La organización sindical critica la "falta de sensibilidad institucional" del consistorio y recuerda que la normativa autonómica permite prolongar la permanencia en el servicio activo hasta los 70 años
El sindicato Somos Sindicalistas ha publicado una carta abierta dirigida al inspector Salvador Celdrán con motivo de su jubilación de la Policía Local de Murcia, en la que, junto al reconocimiento a su trayectoria de más de cuarenta años de servicio ininterrumpido, denuncia que el Ayuntamiento de Murcia no le ofreció la posibilidad de continuar aportando su experiencia al cuerpo.

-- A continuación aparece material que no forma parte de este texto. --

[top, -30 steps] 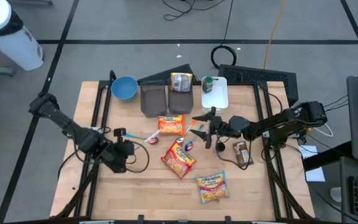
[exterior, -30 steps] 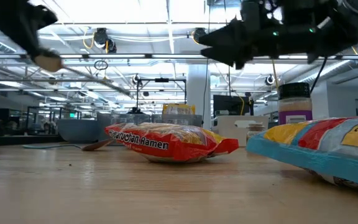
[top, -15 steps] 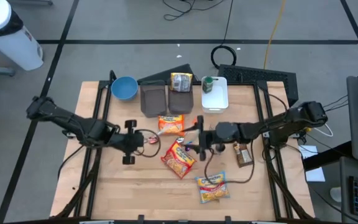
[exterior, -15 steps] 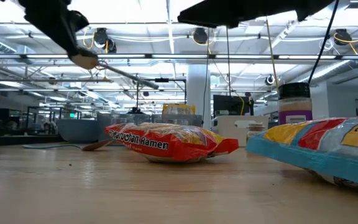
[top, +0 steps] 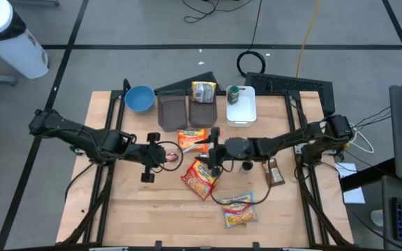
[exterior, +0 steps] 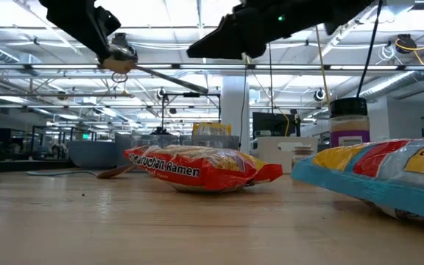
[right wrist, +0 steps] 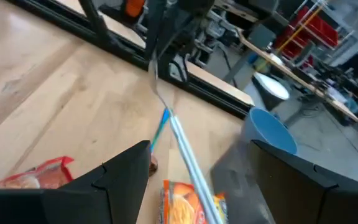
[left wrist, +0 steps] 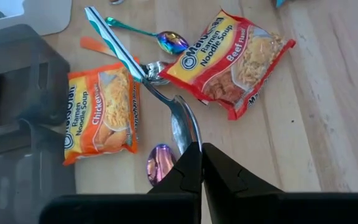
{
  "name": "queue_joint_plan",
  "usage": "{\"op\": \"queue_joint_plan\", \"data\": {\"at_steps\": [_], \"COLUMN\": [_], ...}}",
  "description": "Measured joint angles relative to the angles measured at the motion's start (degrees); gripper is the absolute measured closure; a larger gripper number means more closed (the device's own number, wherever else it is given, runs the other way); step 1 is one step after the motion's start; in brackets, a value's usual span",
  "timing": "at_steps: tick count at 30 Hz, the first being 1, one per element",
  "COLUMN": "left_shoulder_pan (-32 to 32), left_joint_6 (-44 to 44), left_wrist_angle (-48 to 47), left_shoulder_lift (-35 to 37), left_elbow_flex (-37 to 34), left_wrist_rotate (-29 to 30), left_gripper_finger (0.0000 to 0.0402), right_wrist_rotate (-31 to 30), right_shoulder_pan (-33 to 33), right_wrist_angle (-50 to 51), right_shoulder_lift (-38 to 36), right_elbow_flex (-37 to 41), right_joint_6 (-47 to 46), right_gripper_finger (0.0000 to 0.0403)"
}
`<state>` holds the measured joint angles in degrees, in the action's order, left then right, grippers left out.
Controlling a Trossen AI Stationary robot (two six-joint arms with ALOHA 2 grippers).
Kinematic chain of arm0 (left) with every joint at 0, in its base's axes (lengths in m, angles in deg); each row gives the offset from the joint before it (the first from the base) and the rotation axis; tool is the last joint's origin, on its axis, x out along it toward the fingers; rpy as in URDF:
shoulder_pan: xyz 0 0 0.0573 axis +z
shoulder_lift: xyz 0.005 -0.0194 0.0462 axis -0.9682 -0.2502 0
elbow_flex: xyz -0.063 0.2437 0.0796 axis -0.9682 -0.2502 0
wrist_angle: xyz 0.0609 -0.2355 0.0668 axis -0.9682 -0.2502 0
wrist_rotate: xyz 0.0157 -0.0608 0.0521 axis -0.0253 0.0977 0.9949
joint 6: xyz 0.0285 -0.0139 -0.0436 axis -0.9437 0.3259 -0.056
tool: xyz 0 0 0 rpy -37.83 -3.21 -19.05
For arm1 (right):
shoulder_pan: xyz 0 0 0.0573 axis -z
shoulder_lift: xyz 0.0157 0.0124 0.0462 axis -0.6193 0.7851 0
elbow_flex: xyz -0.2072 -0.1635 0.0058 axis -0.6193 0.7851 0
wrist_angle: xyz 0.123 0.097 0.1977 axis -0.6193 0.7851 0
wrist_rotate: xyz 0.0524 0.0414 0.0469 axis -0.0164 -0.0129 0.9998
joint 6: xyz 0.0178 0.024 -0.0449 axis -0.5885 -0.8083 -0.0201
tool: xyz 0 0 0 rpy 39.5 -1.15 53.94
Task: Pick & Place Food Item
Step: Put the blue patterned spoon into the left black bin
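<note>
- Our left gripper has its jaws pressed together on the bowl end of a spoon, holding it above the bench near the middle.
- The spoon's striped handle reaches toward the chicken ramen packet.
- Our right gripper hovers with jaws apart over the beef ramen packet, which lies flat near the bench's centre.
- We judge the beef packet is the pick: we should descend straight, straddle a packet edge, and keep clear of the spoon handle.
- Crinkly film may slip; close firmly.
</note>
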<state>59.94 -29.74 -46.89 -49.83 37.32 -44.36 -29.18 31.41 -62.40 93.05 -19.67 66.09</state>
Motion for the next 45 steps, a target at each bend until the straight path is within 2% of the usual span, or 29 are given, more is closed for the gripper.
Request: {"op": "queue_joint_plan", "data": {"at_steps": [7,28,35,45], "left_shoulder_pan": [-0.3,-0.3,-0.3,-0.3], "left_joint_6": [0.1,-0.1,-0.2,-0.2], "left_wrist_angle": [-0.3,-0.3,-0.3,-0.3], "left_shoulder_lift": [0.0,0.0,0.0,0.0], "left_elbow_flex": [0.0,0.0,0.0,0.0], "left_wrist_rotate": [0.0,0.5,1.2,1.2], "left_gripper_finger": [0.0398,0.0397,0.0397,0.0394], "right_wrist_rotate": [4.4,4.6,4.6,4.6], "right_shoulder_pan": [2.6,5.1,5.5,5.8], "right_wrist_angle": [0.0,3.0,5.0,5.1], "right_shoulder_lift": [5.1,5.2,5.2,5.1], "right_elbow_flex": [-3.6,-3.6,-3.6,-3.6], "right_joint_6": [-0.2,-2.0,-3.2,-3.3], "right_gripper_finger": [0.0138,0.0142,0.0185,0.0270]}}
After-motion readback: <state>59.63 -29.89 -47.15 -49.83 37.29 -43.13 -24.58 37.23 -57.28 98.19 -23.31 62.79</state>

Una trayectoria de más de cuatro décadas
El sindicato describe la jubilación de Celdrán como "el cierre de una etapa marcada por un liderazgo auténtico, una integridad inquebrantable y una vocación de servicio que ha dejado una huella imborrable" en quienes han trabajado a su lado. Para Somos Sindicalistas, su marcha no es un simple trámite administrativo sino la pérdida de un capital humano y profesional difícilmente reemplazable.

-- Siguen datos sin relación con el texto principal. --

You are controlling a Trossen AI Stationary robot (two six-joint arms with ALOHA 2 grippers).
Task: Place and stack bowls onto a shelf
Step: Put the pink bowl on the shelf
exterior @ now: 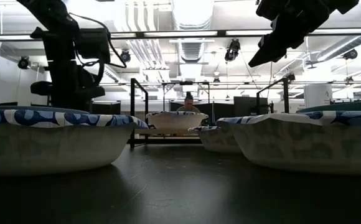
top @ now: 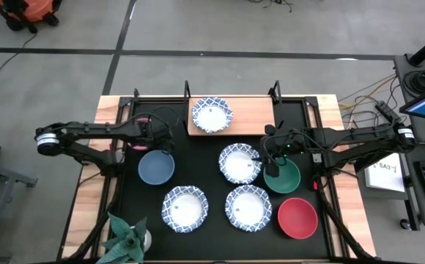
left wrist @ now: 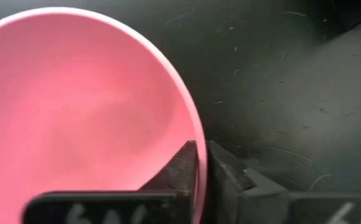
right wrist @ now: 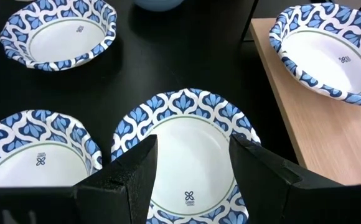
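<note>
My left gripper [left wrist: 202,155] is shut on the pink bowl [left wrist: 75,106], left of the shelf [top: 250,116]; in the high view the arm hides most of that bowl [top: 141,120]. One white blue-rimmed bowl [top: 212,114] sits on the wooden shelf board. Three more stand on the black tabletop [top: 239,163] [top: 185,208] [top: 248,207]. The blue bowl [top: 156,166], green bowl [top: 283,178] and red bowl [top: 297,218] also rest on the table. My right gripper [right wrist: 193,163] is open above the white bowl nearest the shelf [right wrist: 190,134], touching nothing. My left gripper holds the pink bowl by its rim [left wrist: 199,146]. One finger [left wrist: 177,168] is inside the bowl and the other [left wrist: 230,177] outside its wall. The bowl shows tilted against the black tabletop. Whether it is lifted clear, I cannot tell.
A green spiky plant [top: 128,238] stands at the table's near left corner. Black posts [top: 187,92] rise at the shelf's far corners. The shelf board's right half is bare wood [right wrist: 305,124]. A person [exterior: 188,102] shows in the room beyond the table.
</note>
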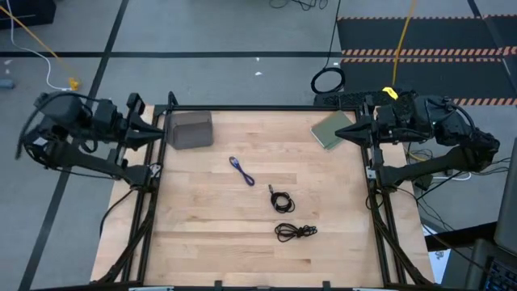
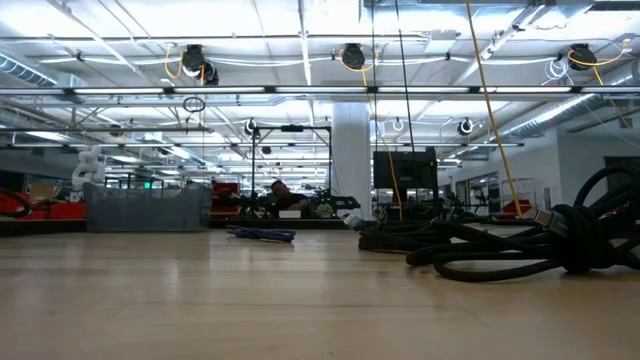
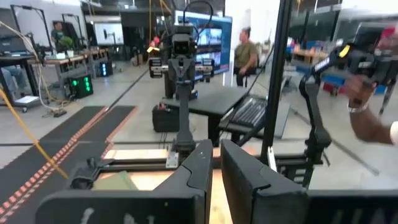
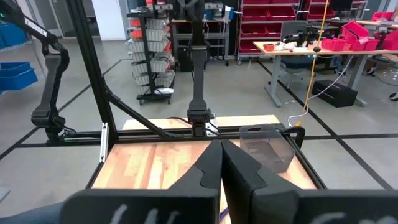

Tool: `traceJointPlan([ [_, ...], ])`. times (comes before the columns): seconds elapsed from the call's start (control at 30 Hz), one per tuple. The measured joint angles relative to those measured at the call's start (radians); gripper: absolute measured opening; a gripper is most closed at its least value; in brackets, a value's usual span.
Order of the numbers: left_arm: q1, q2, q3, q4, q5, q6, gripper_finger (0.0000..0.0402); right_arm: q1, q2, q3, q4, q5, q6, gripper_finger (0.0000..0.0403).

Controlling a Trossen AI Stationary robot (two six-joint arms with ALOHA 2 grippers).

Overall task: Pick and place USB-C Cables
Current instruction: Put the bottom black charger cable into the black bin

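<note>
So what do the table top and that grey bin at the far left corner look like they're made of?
Table top: pale wood planks, matte, with visible grain and seams. Grey bin: probably translucent smoky plastic; the right wrist view shows the wood through its walls.

In the low view, the nearest black cable (image 2: pixel 520 250) is running off the picture's right edge, and it is hiding part of the black cable behind it (image 2: pixel 400 238), so the two are merging into one dark mass. The blue-purple cable (image 2: pixel 260 234) is showing only as a thin sliver, too small for its coils to be made out. In the left wrist view, a person's hand (image 3: pixel 367 121) is blurring and being cut off at the edge. In the right wrist view, the clear bin (image 4: pixel 264 146) is being partly covered by the right pincer (image 4: pixel 221 163).
</note>
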Motion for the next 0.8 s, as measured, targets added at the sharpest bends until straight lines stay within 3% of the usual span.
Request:
traceJointPlan([
  [0.23, 0.0, 0.115, 0.2, -0.152, 0.0, 0.004, 0.0037, 0.0, 0.0, 0.0, 0.0, 0.0, 0.005, 0.0],
  [0.63, 0.0, 0.172, 0.194, -0.178, -0.001, 0.034, 0.0037, 0.0, 0.018, 0.006, 0.067, 0.001, 0.031, 0.0],
  [0.8, 0.0, 0.205, 0.194, -0.17, -0.004, 0.086, 0.0037, 0.0, 0.11, 0.141, -0.007, -0.001, 0.027, 0.0],
])
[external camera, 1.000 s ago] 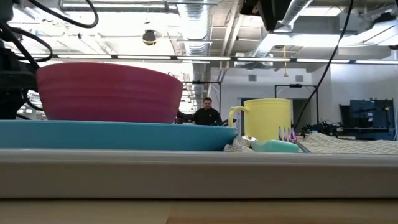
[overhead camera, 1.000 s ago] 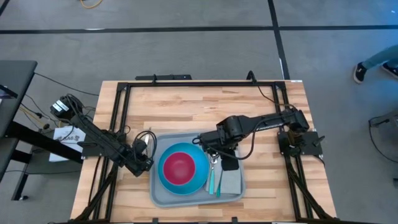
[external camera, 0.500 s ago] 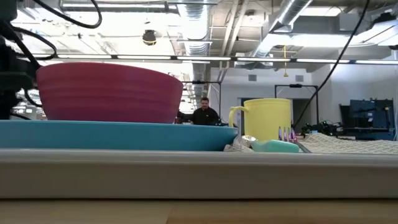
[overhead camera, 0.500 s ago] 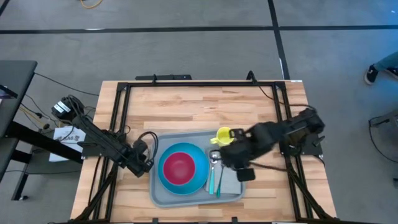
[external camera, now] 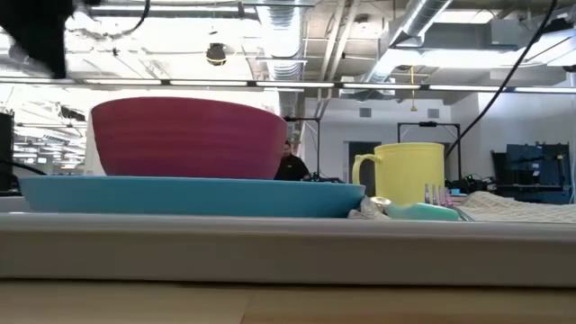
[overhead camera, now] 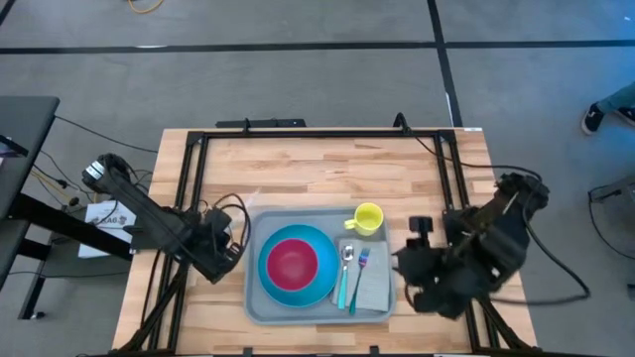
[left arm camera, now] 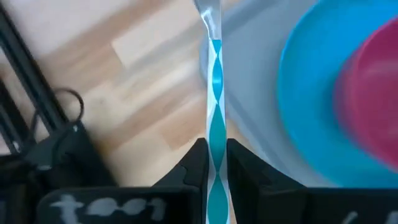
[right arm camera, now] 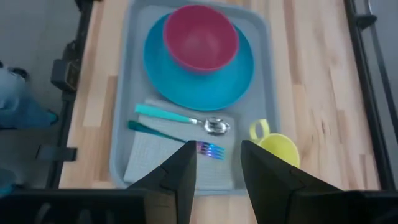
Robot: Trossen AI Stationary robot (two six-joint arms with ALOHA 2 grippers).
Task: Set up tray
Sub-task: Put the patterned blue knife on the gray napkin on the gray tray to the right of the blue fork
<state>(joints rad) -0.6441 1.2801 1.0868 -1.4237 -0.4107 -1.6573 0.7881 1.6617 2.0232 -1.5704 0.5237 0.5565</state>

"Tu legado no se queda en los archivos, sino en la formación de las nuevas promociones y en el respeto que te has ganado día a día en la calle y en la jefatura", señala la carta.

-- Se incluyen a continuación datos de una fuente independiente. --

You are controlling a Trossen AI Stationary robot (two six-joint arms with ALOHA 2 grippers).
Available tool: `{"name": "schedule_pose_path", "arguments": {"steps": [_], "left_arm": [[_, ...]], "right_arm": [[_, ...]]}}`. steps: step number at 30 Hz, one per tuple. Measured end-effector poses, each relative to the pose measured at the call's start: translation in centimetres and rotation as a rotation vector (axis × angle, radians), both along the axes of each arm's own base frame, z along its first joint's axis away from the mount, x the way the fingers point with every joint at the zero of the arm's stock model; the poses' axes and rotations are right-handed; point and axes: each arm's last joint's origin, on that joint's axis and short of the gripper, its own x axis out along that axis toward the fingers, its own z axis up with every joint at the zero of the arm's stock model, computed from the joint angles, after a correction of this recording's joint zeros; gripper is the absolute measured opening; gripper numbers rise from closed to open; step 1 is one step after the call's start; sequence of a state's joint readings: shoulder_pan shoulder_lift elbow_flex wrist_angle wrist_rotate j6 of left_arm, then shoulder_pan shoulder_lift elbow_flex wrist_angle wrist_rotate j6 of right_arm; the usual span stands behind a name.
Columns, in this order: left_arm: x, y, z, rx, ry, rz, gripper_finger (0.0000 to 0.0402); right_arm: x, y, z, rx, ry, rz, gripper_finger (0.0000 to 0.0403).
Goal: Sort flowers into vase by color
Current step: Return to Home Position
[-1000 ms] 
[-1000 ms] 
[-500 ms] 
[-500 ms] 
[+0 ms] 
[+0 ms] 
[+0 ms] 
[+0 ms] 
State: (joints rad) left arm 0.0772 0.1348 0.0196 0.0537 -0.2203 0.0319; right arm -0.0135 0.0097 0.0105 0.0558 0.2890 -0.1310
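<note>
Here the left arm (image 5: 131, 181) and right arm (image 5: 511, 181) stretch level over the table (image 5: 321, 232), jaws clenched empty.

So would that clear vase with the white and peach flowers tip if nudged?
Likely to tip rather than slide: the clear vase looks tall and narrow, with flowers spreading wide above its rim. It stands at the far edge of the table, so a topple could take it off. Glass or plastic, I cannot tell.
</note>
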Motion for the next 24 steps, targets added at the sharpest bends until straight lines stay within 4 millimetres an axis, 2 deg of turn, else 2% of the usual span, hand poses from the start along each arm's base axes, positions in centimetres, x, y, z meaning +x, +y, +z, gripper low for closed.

Crítica al Ayuntamiento: "Una lástima que la administración no sepa retener el valor que representas"
Más allá del homenaje personal, el sindicato aprovecha la carta para plantear una crítica directa a la gestión municipal. Según Somos Sindicalistas, resulta "incomprensible" que el Ayuntamiento de Murcia no haya dado a Celdrán la opción de prolongar su permanencia en activo, algo que la normativa autonómica contempla expresamente.
La organización recuerda que el artículo 39 del Texto Refundido de la Ley de la Función Pública de la Región de Murcia permite prolongar la permanencia en el servicio activo hasta los 70 años, y señala que el consistorio carece de un reglamento propio que regule la jubilación y las prórrogas de servicio en la Policía Local. En ausencia de norma específica municipal, el sindicato considera que "lo procedente habría sido tramitar su situación conforme al régimen general de los funcionarios públicos."
"Esta falta de sensibilidad institucional contrasta con la realidad normativa. Prescindir de un capital intelectual y operativo como el suyo sin una motivación de peso parece ignorar los principios de eficiencia que deben regir la gestión de los recursos humanos", afirma la carta.
Un referente para el cuerpo
A pesar de la crítica institucional, el tono del escrito es ante todo de gratitud y reconocimiento. Somos Sindicalistas describe a Celdrán como "el espejo en el que muchos nos hemos mirado para entender qué significa ser un servidor público con mayúsculas" y le desea que la nueva etapa que ahora comienza esté "llena de la misma paz y satisfacción" que él ha sabido transmitir en los momentos más difíciles del servicio.
"Aquí dejas no solo compañeros, sino admiradores de tu labor", concluye la carta firmada por Somos Sindicalistas.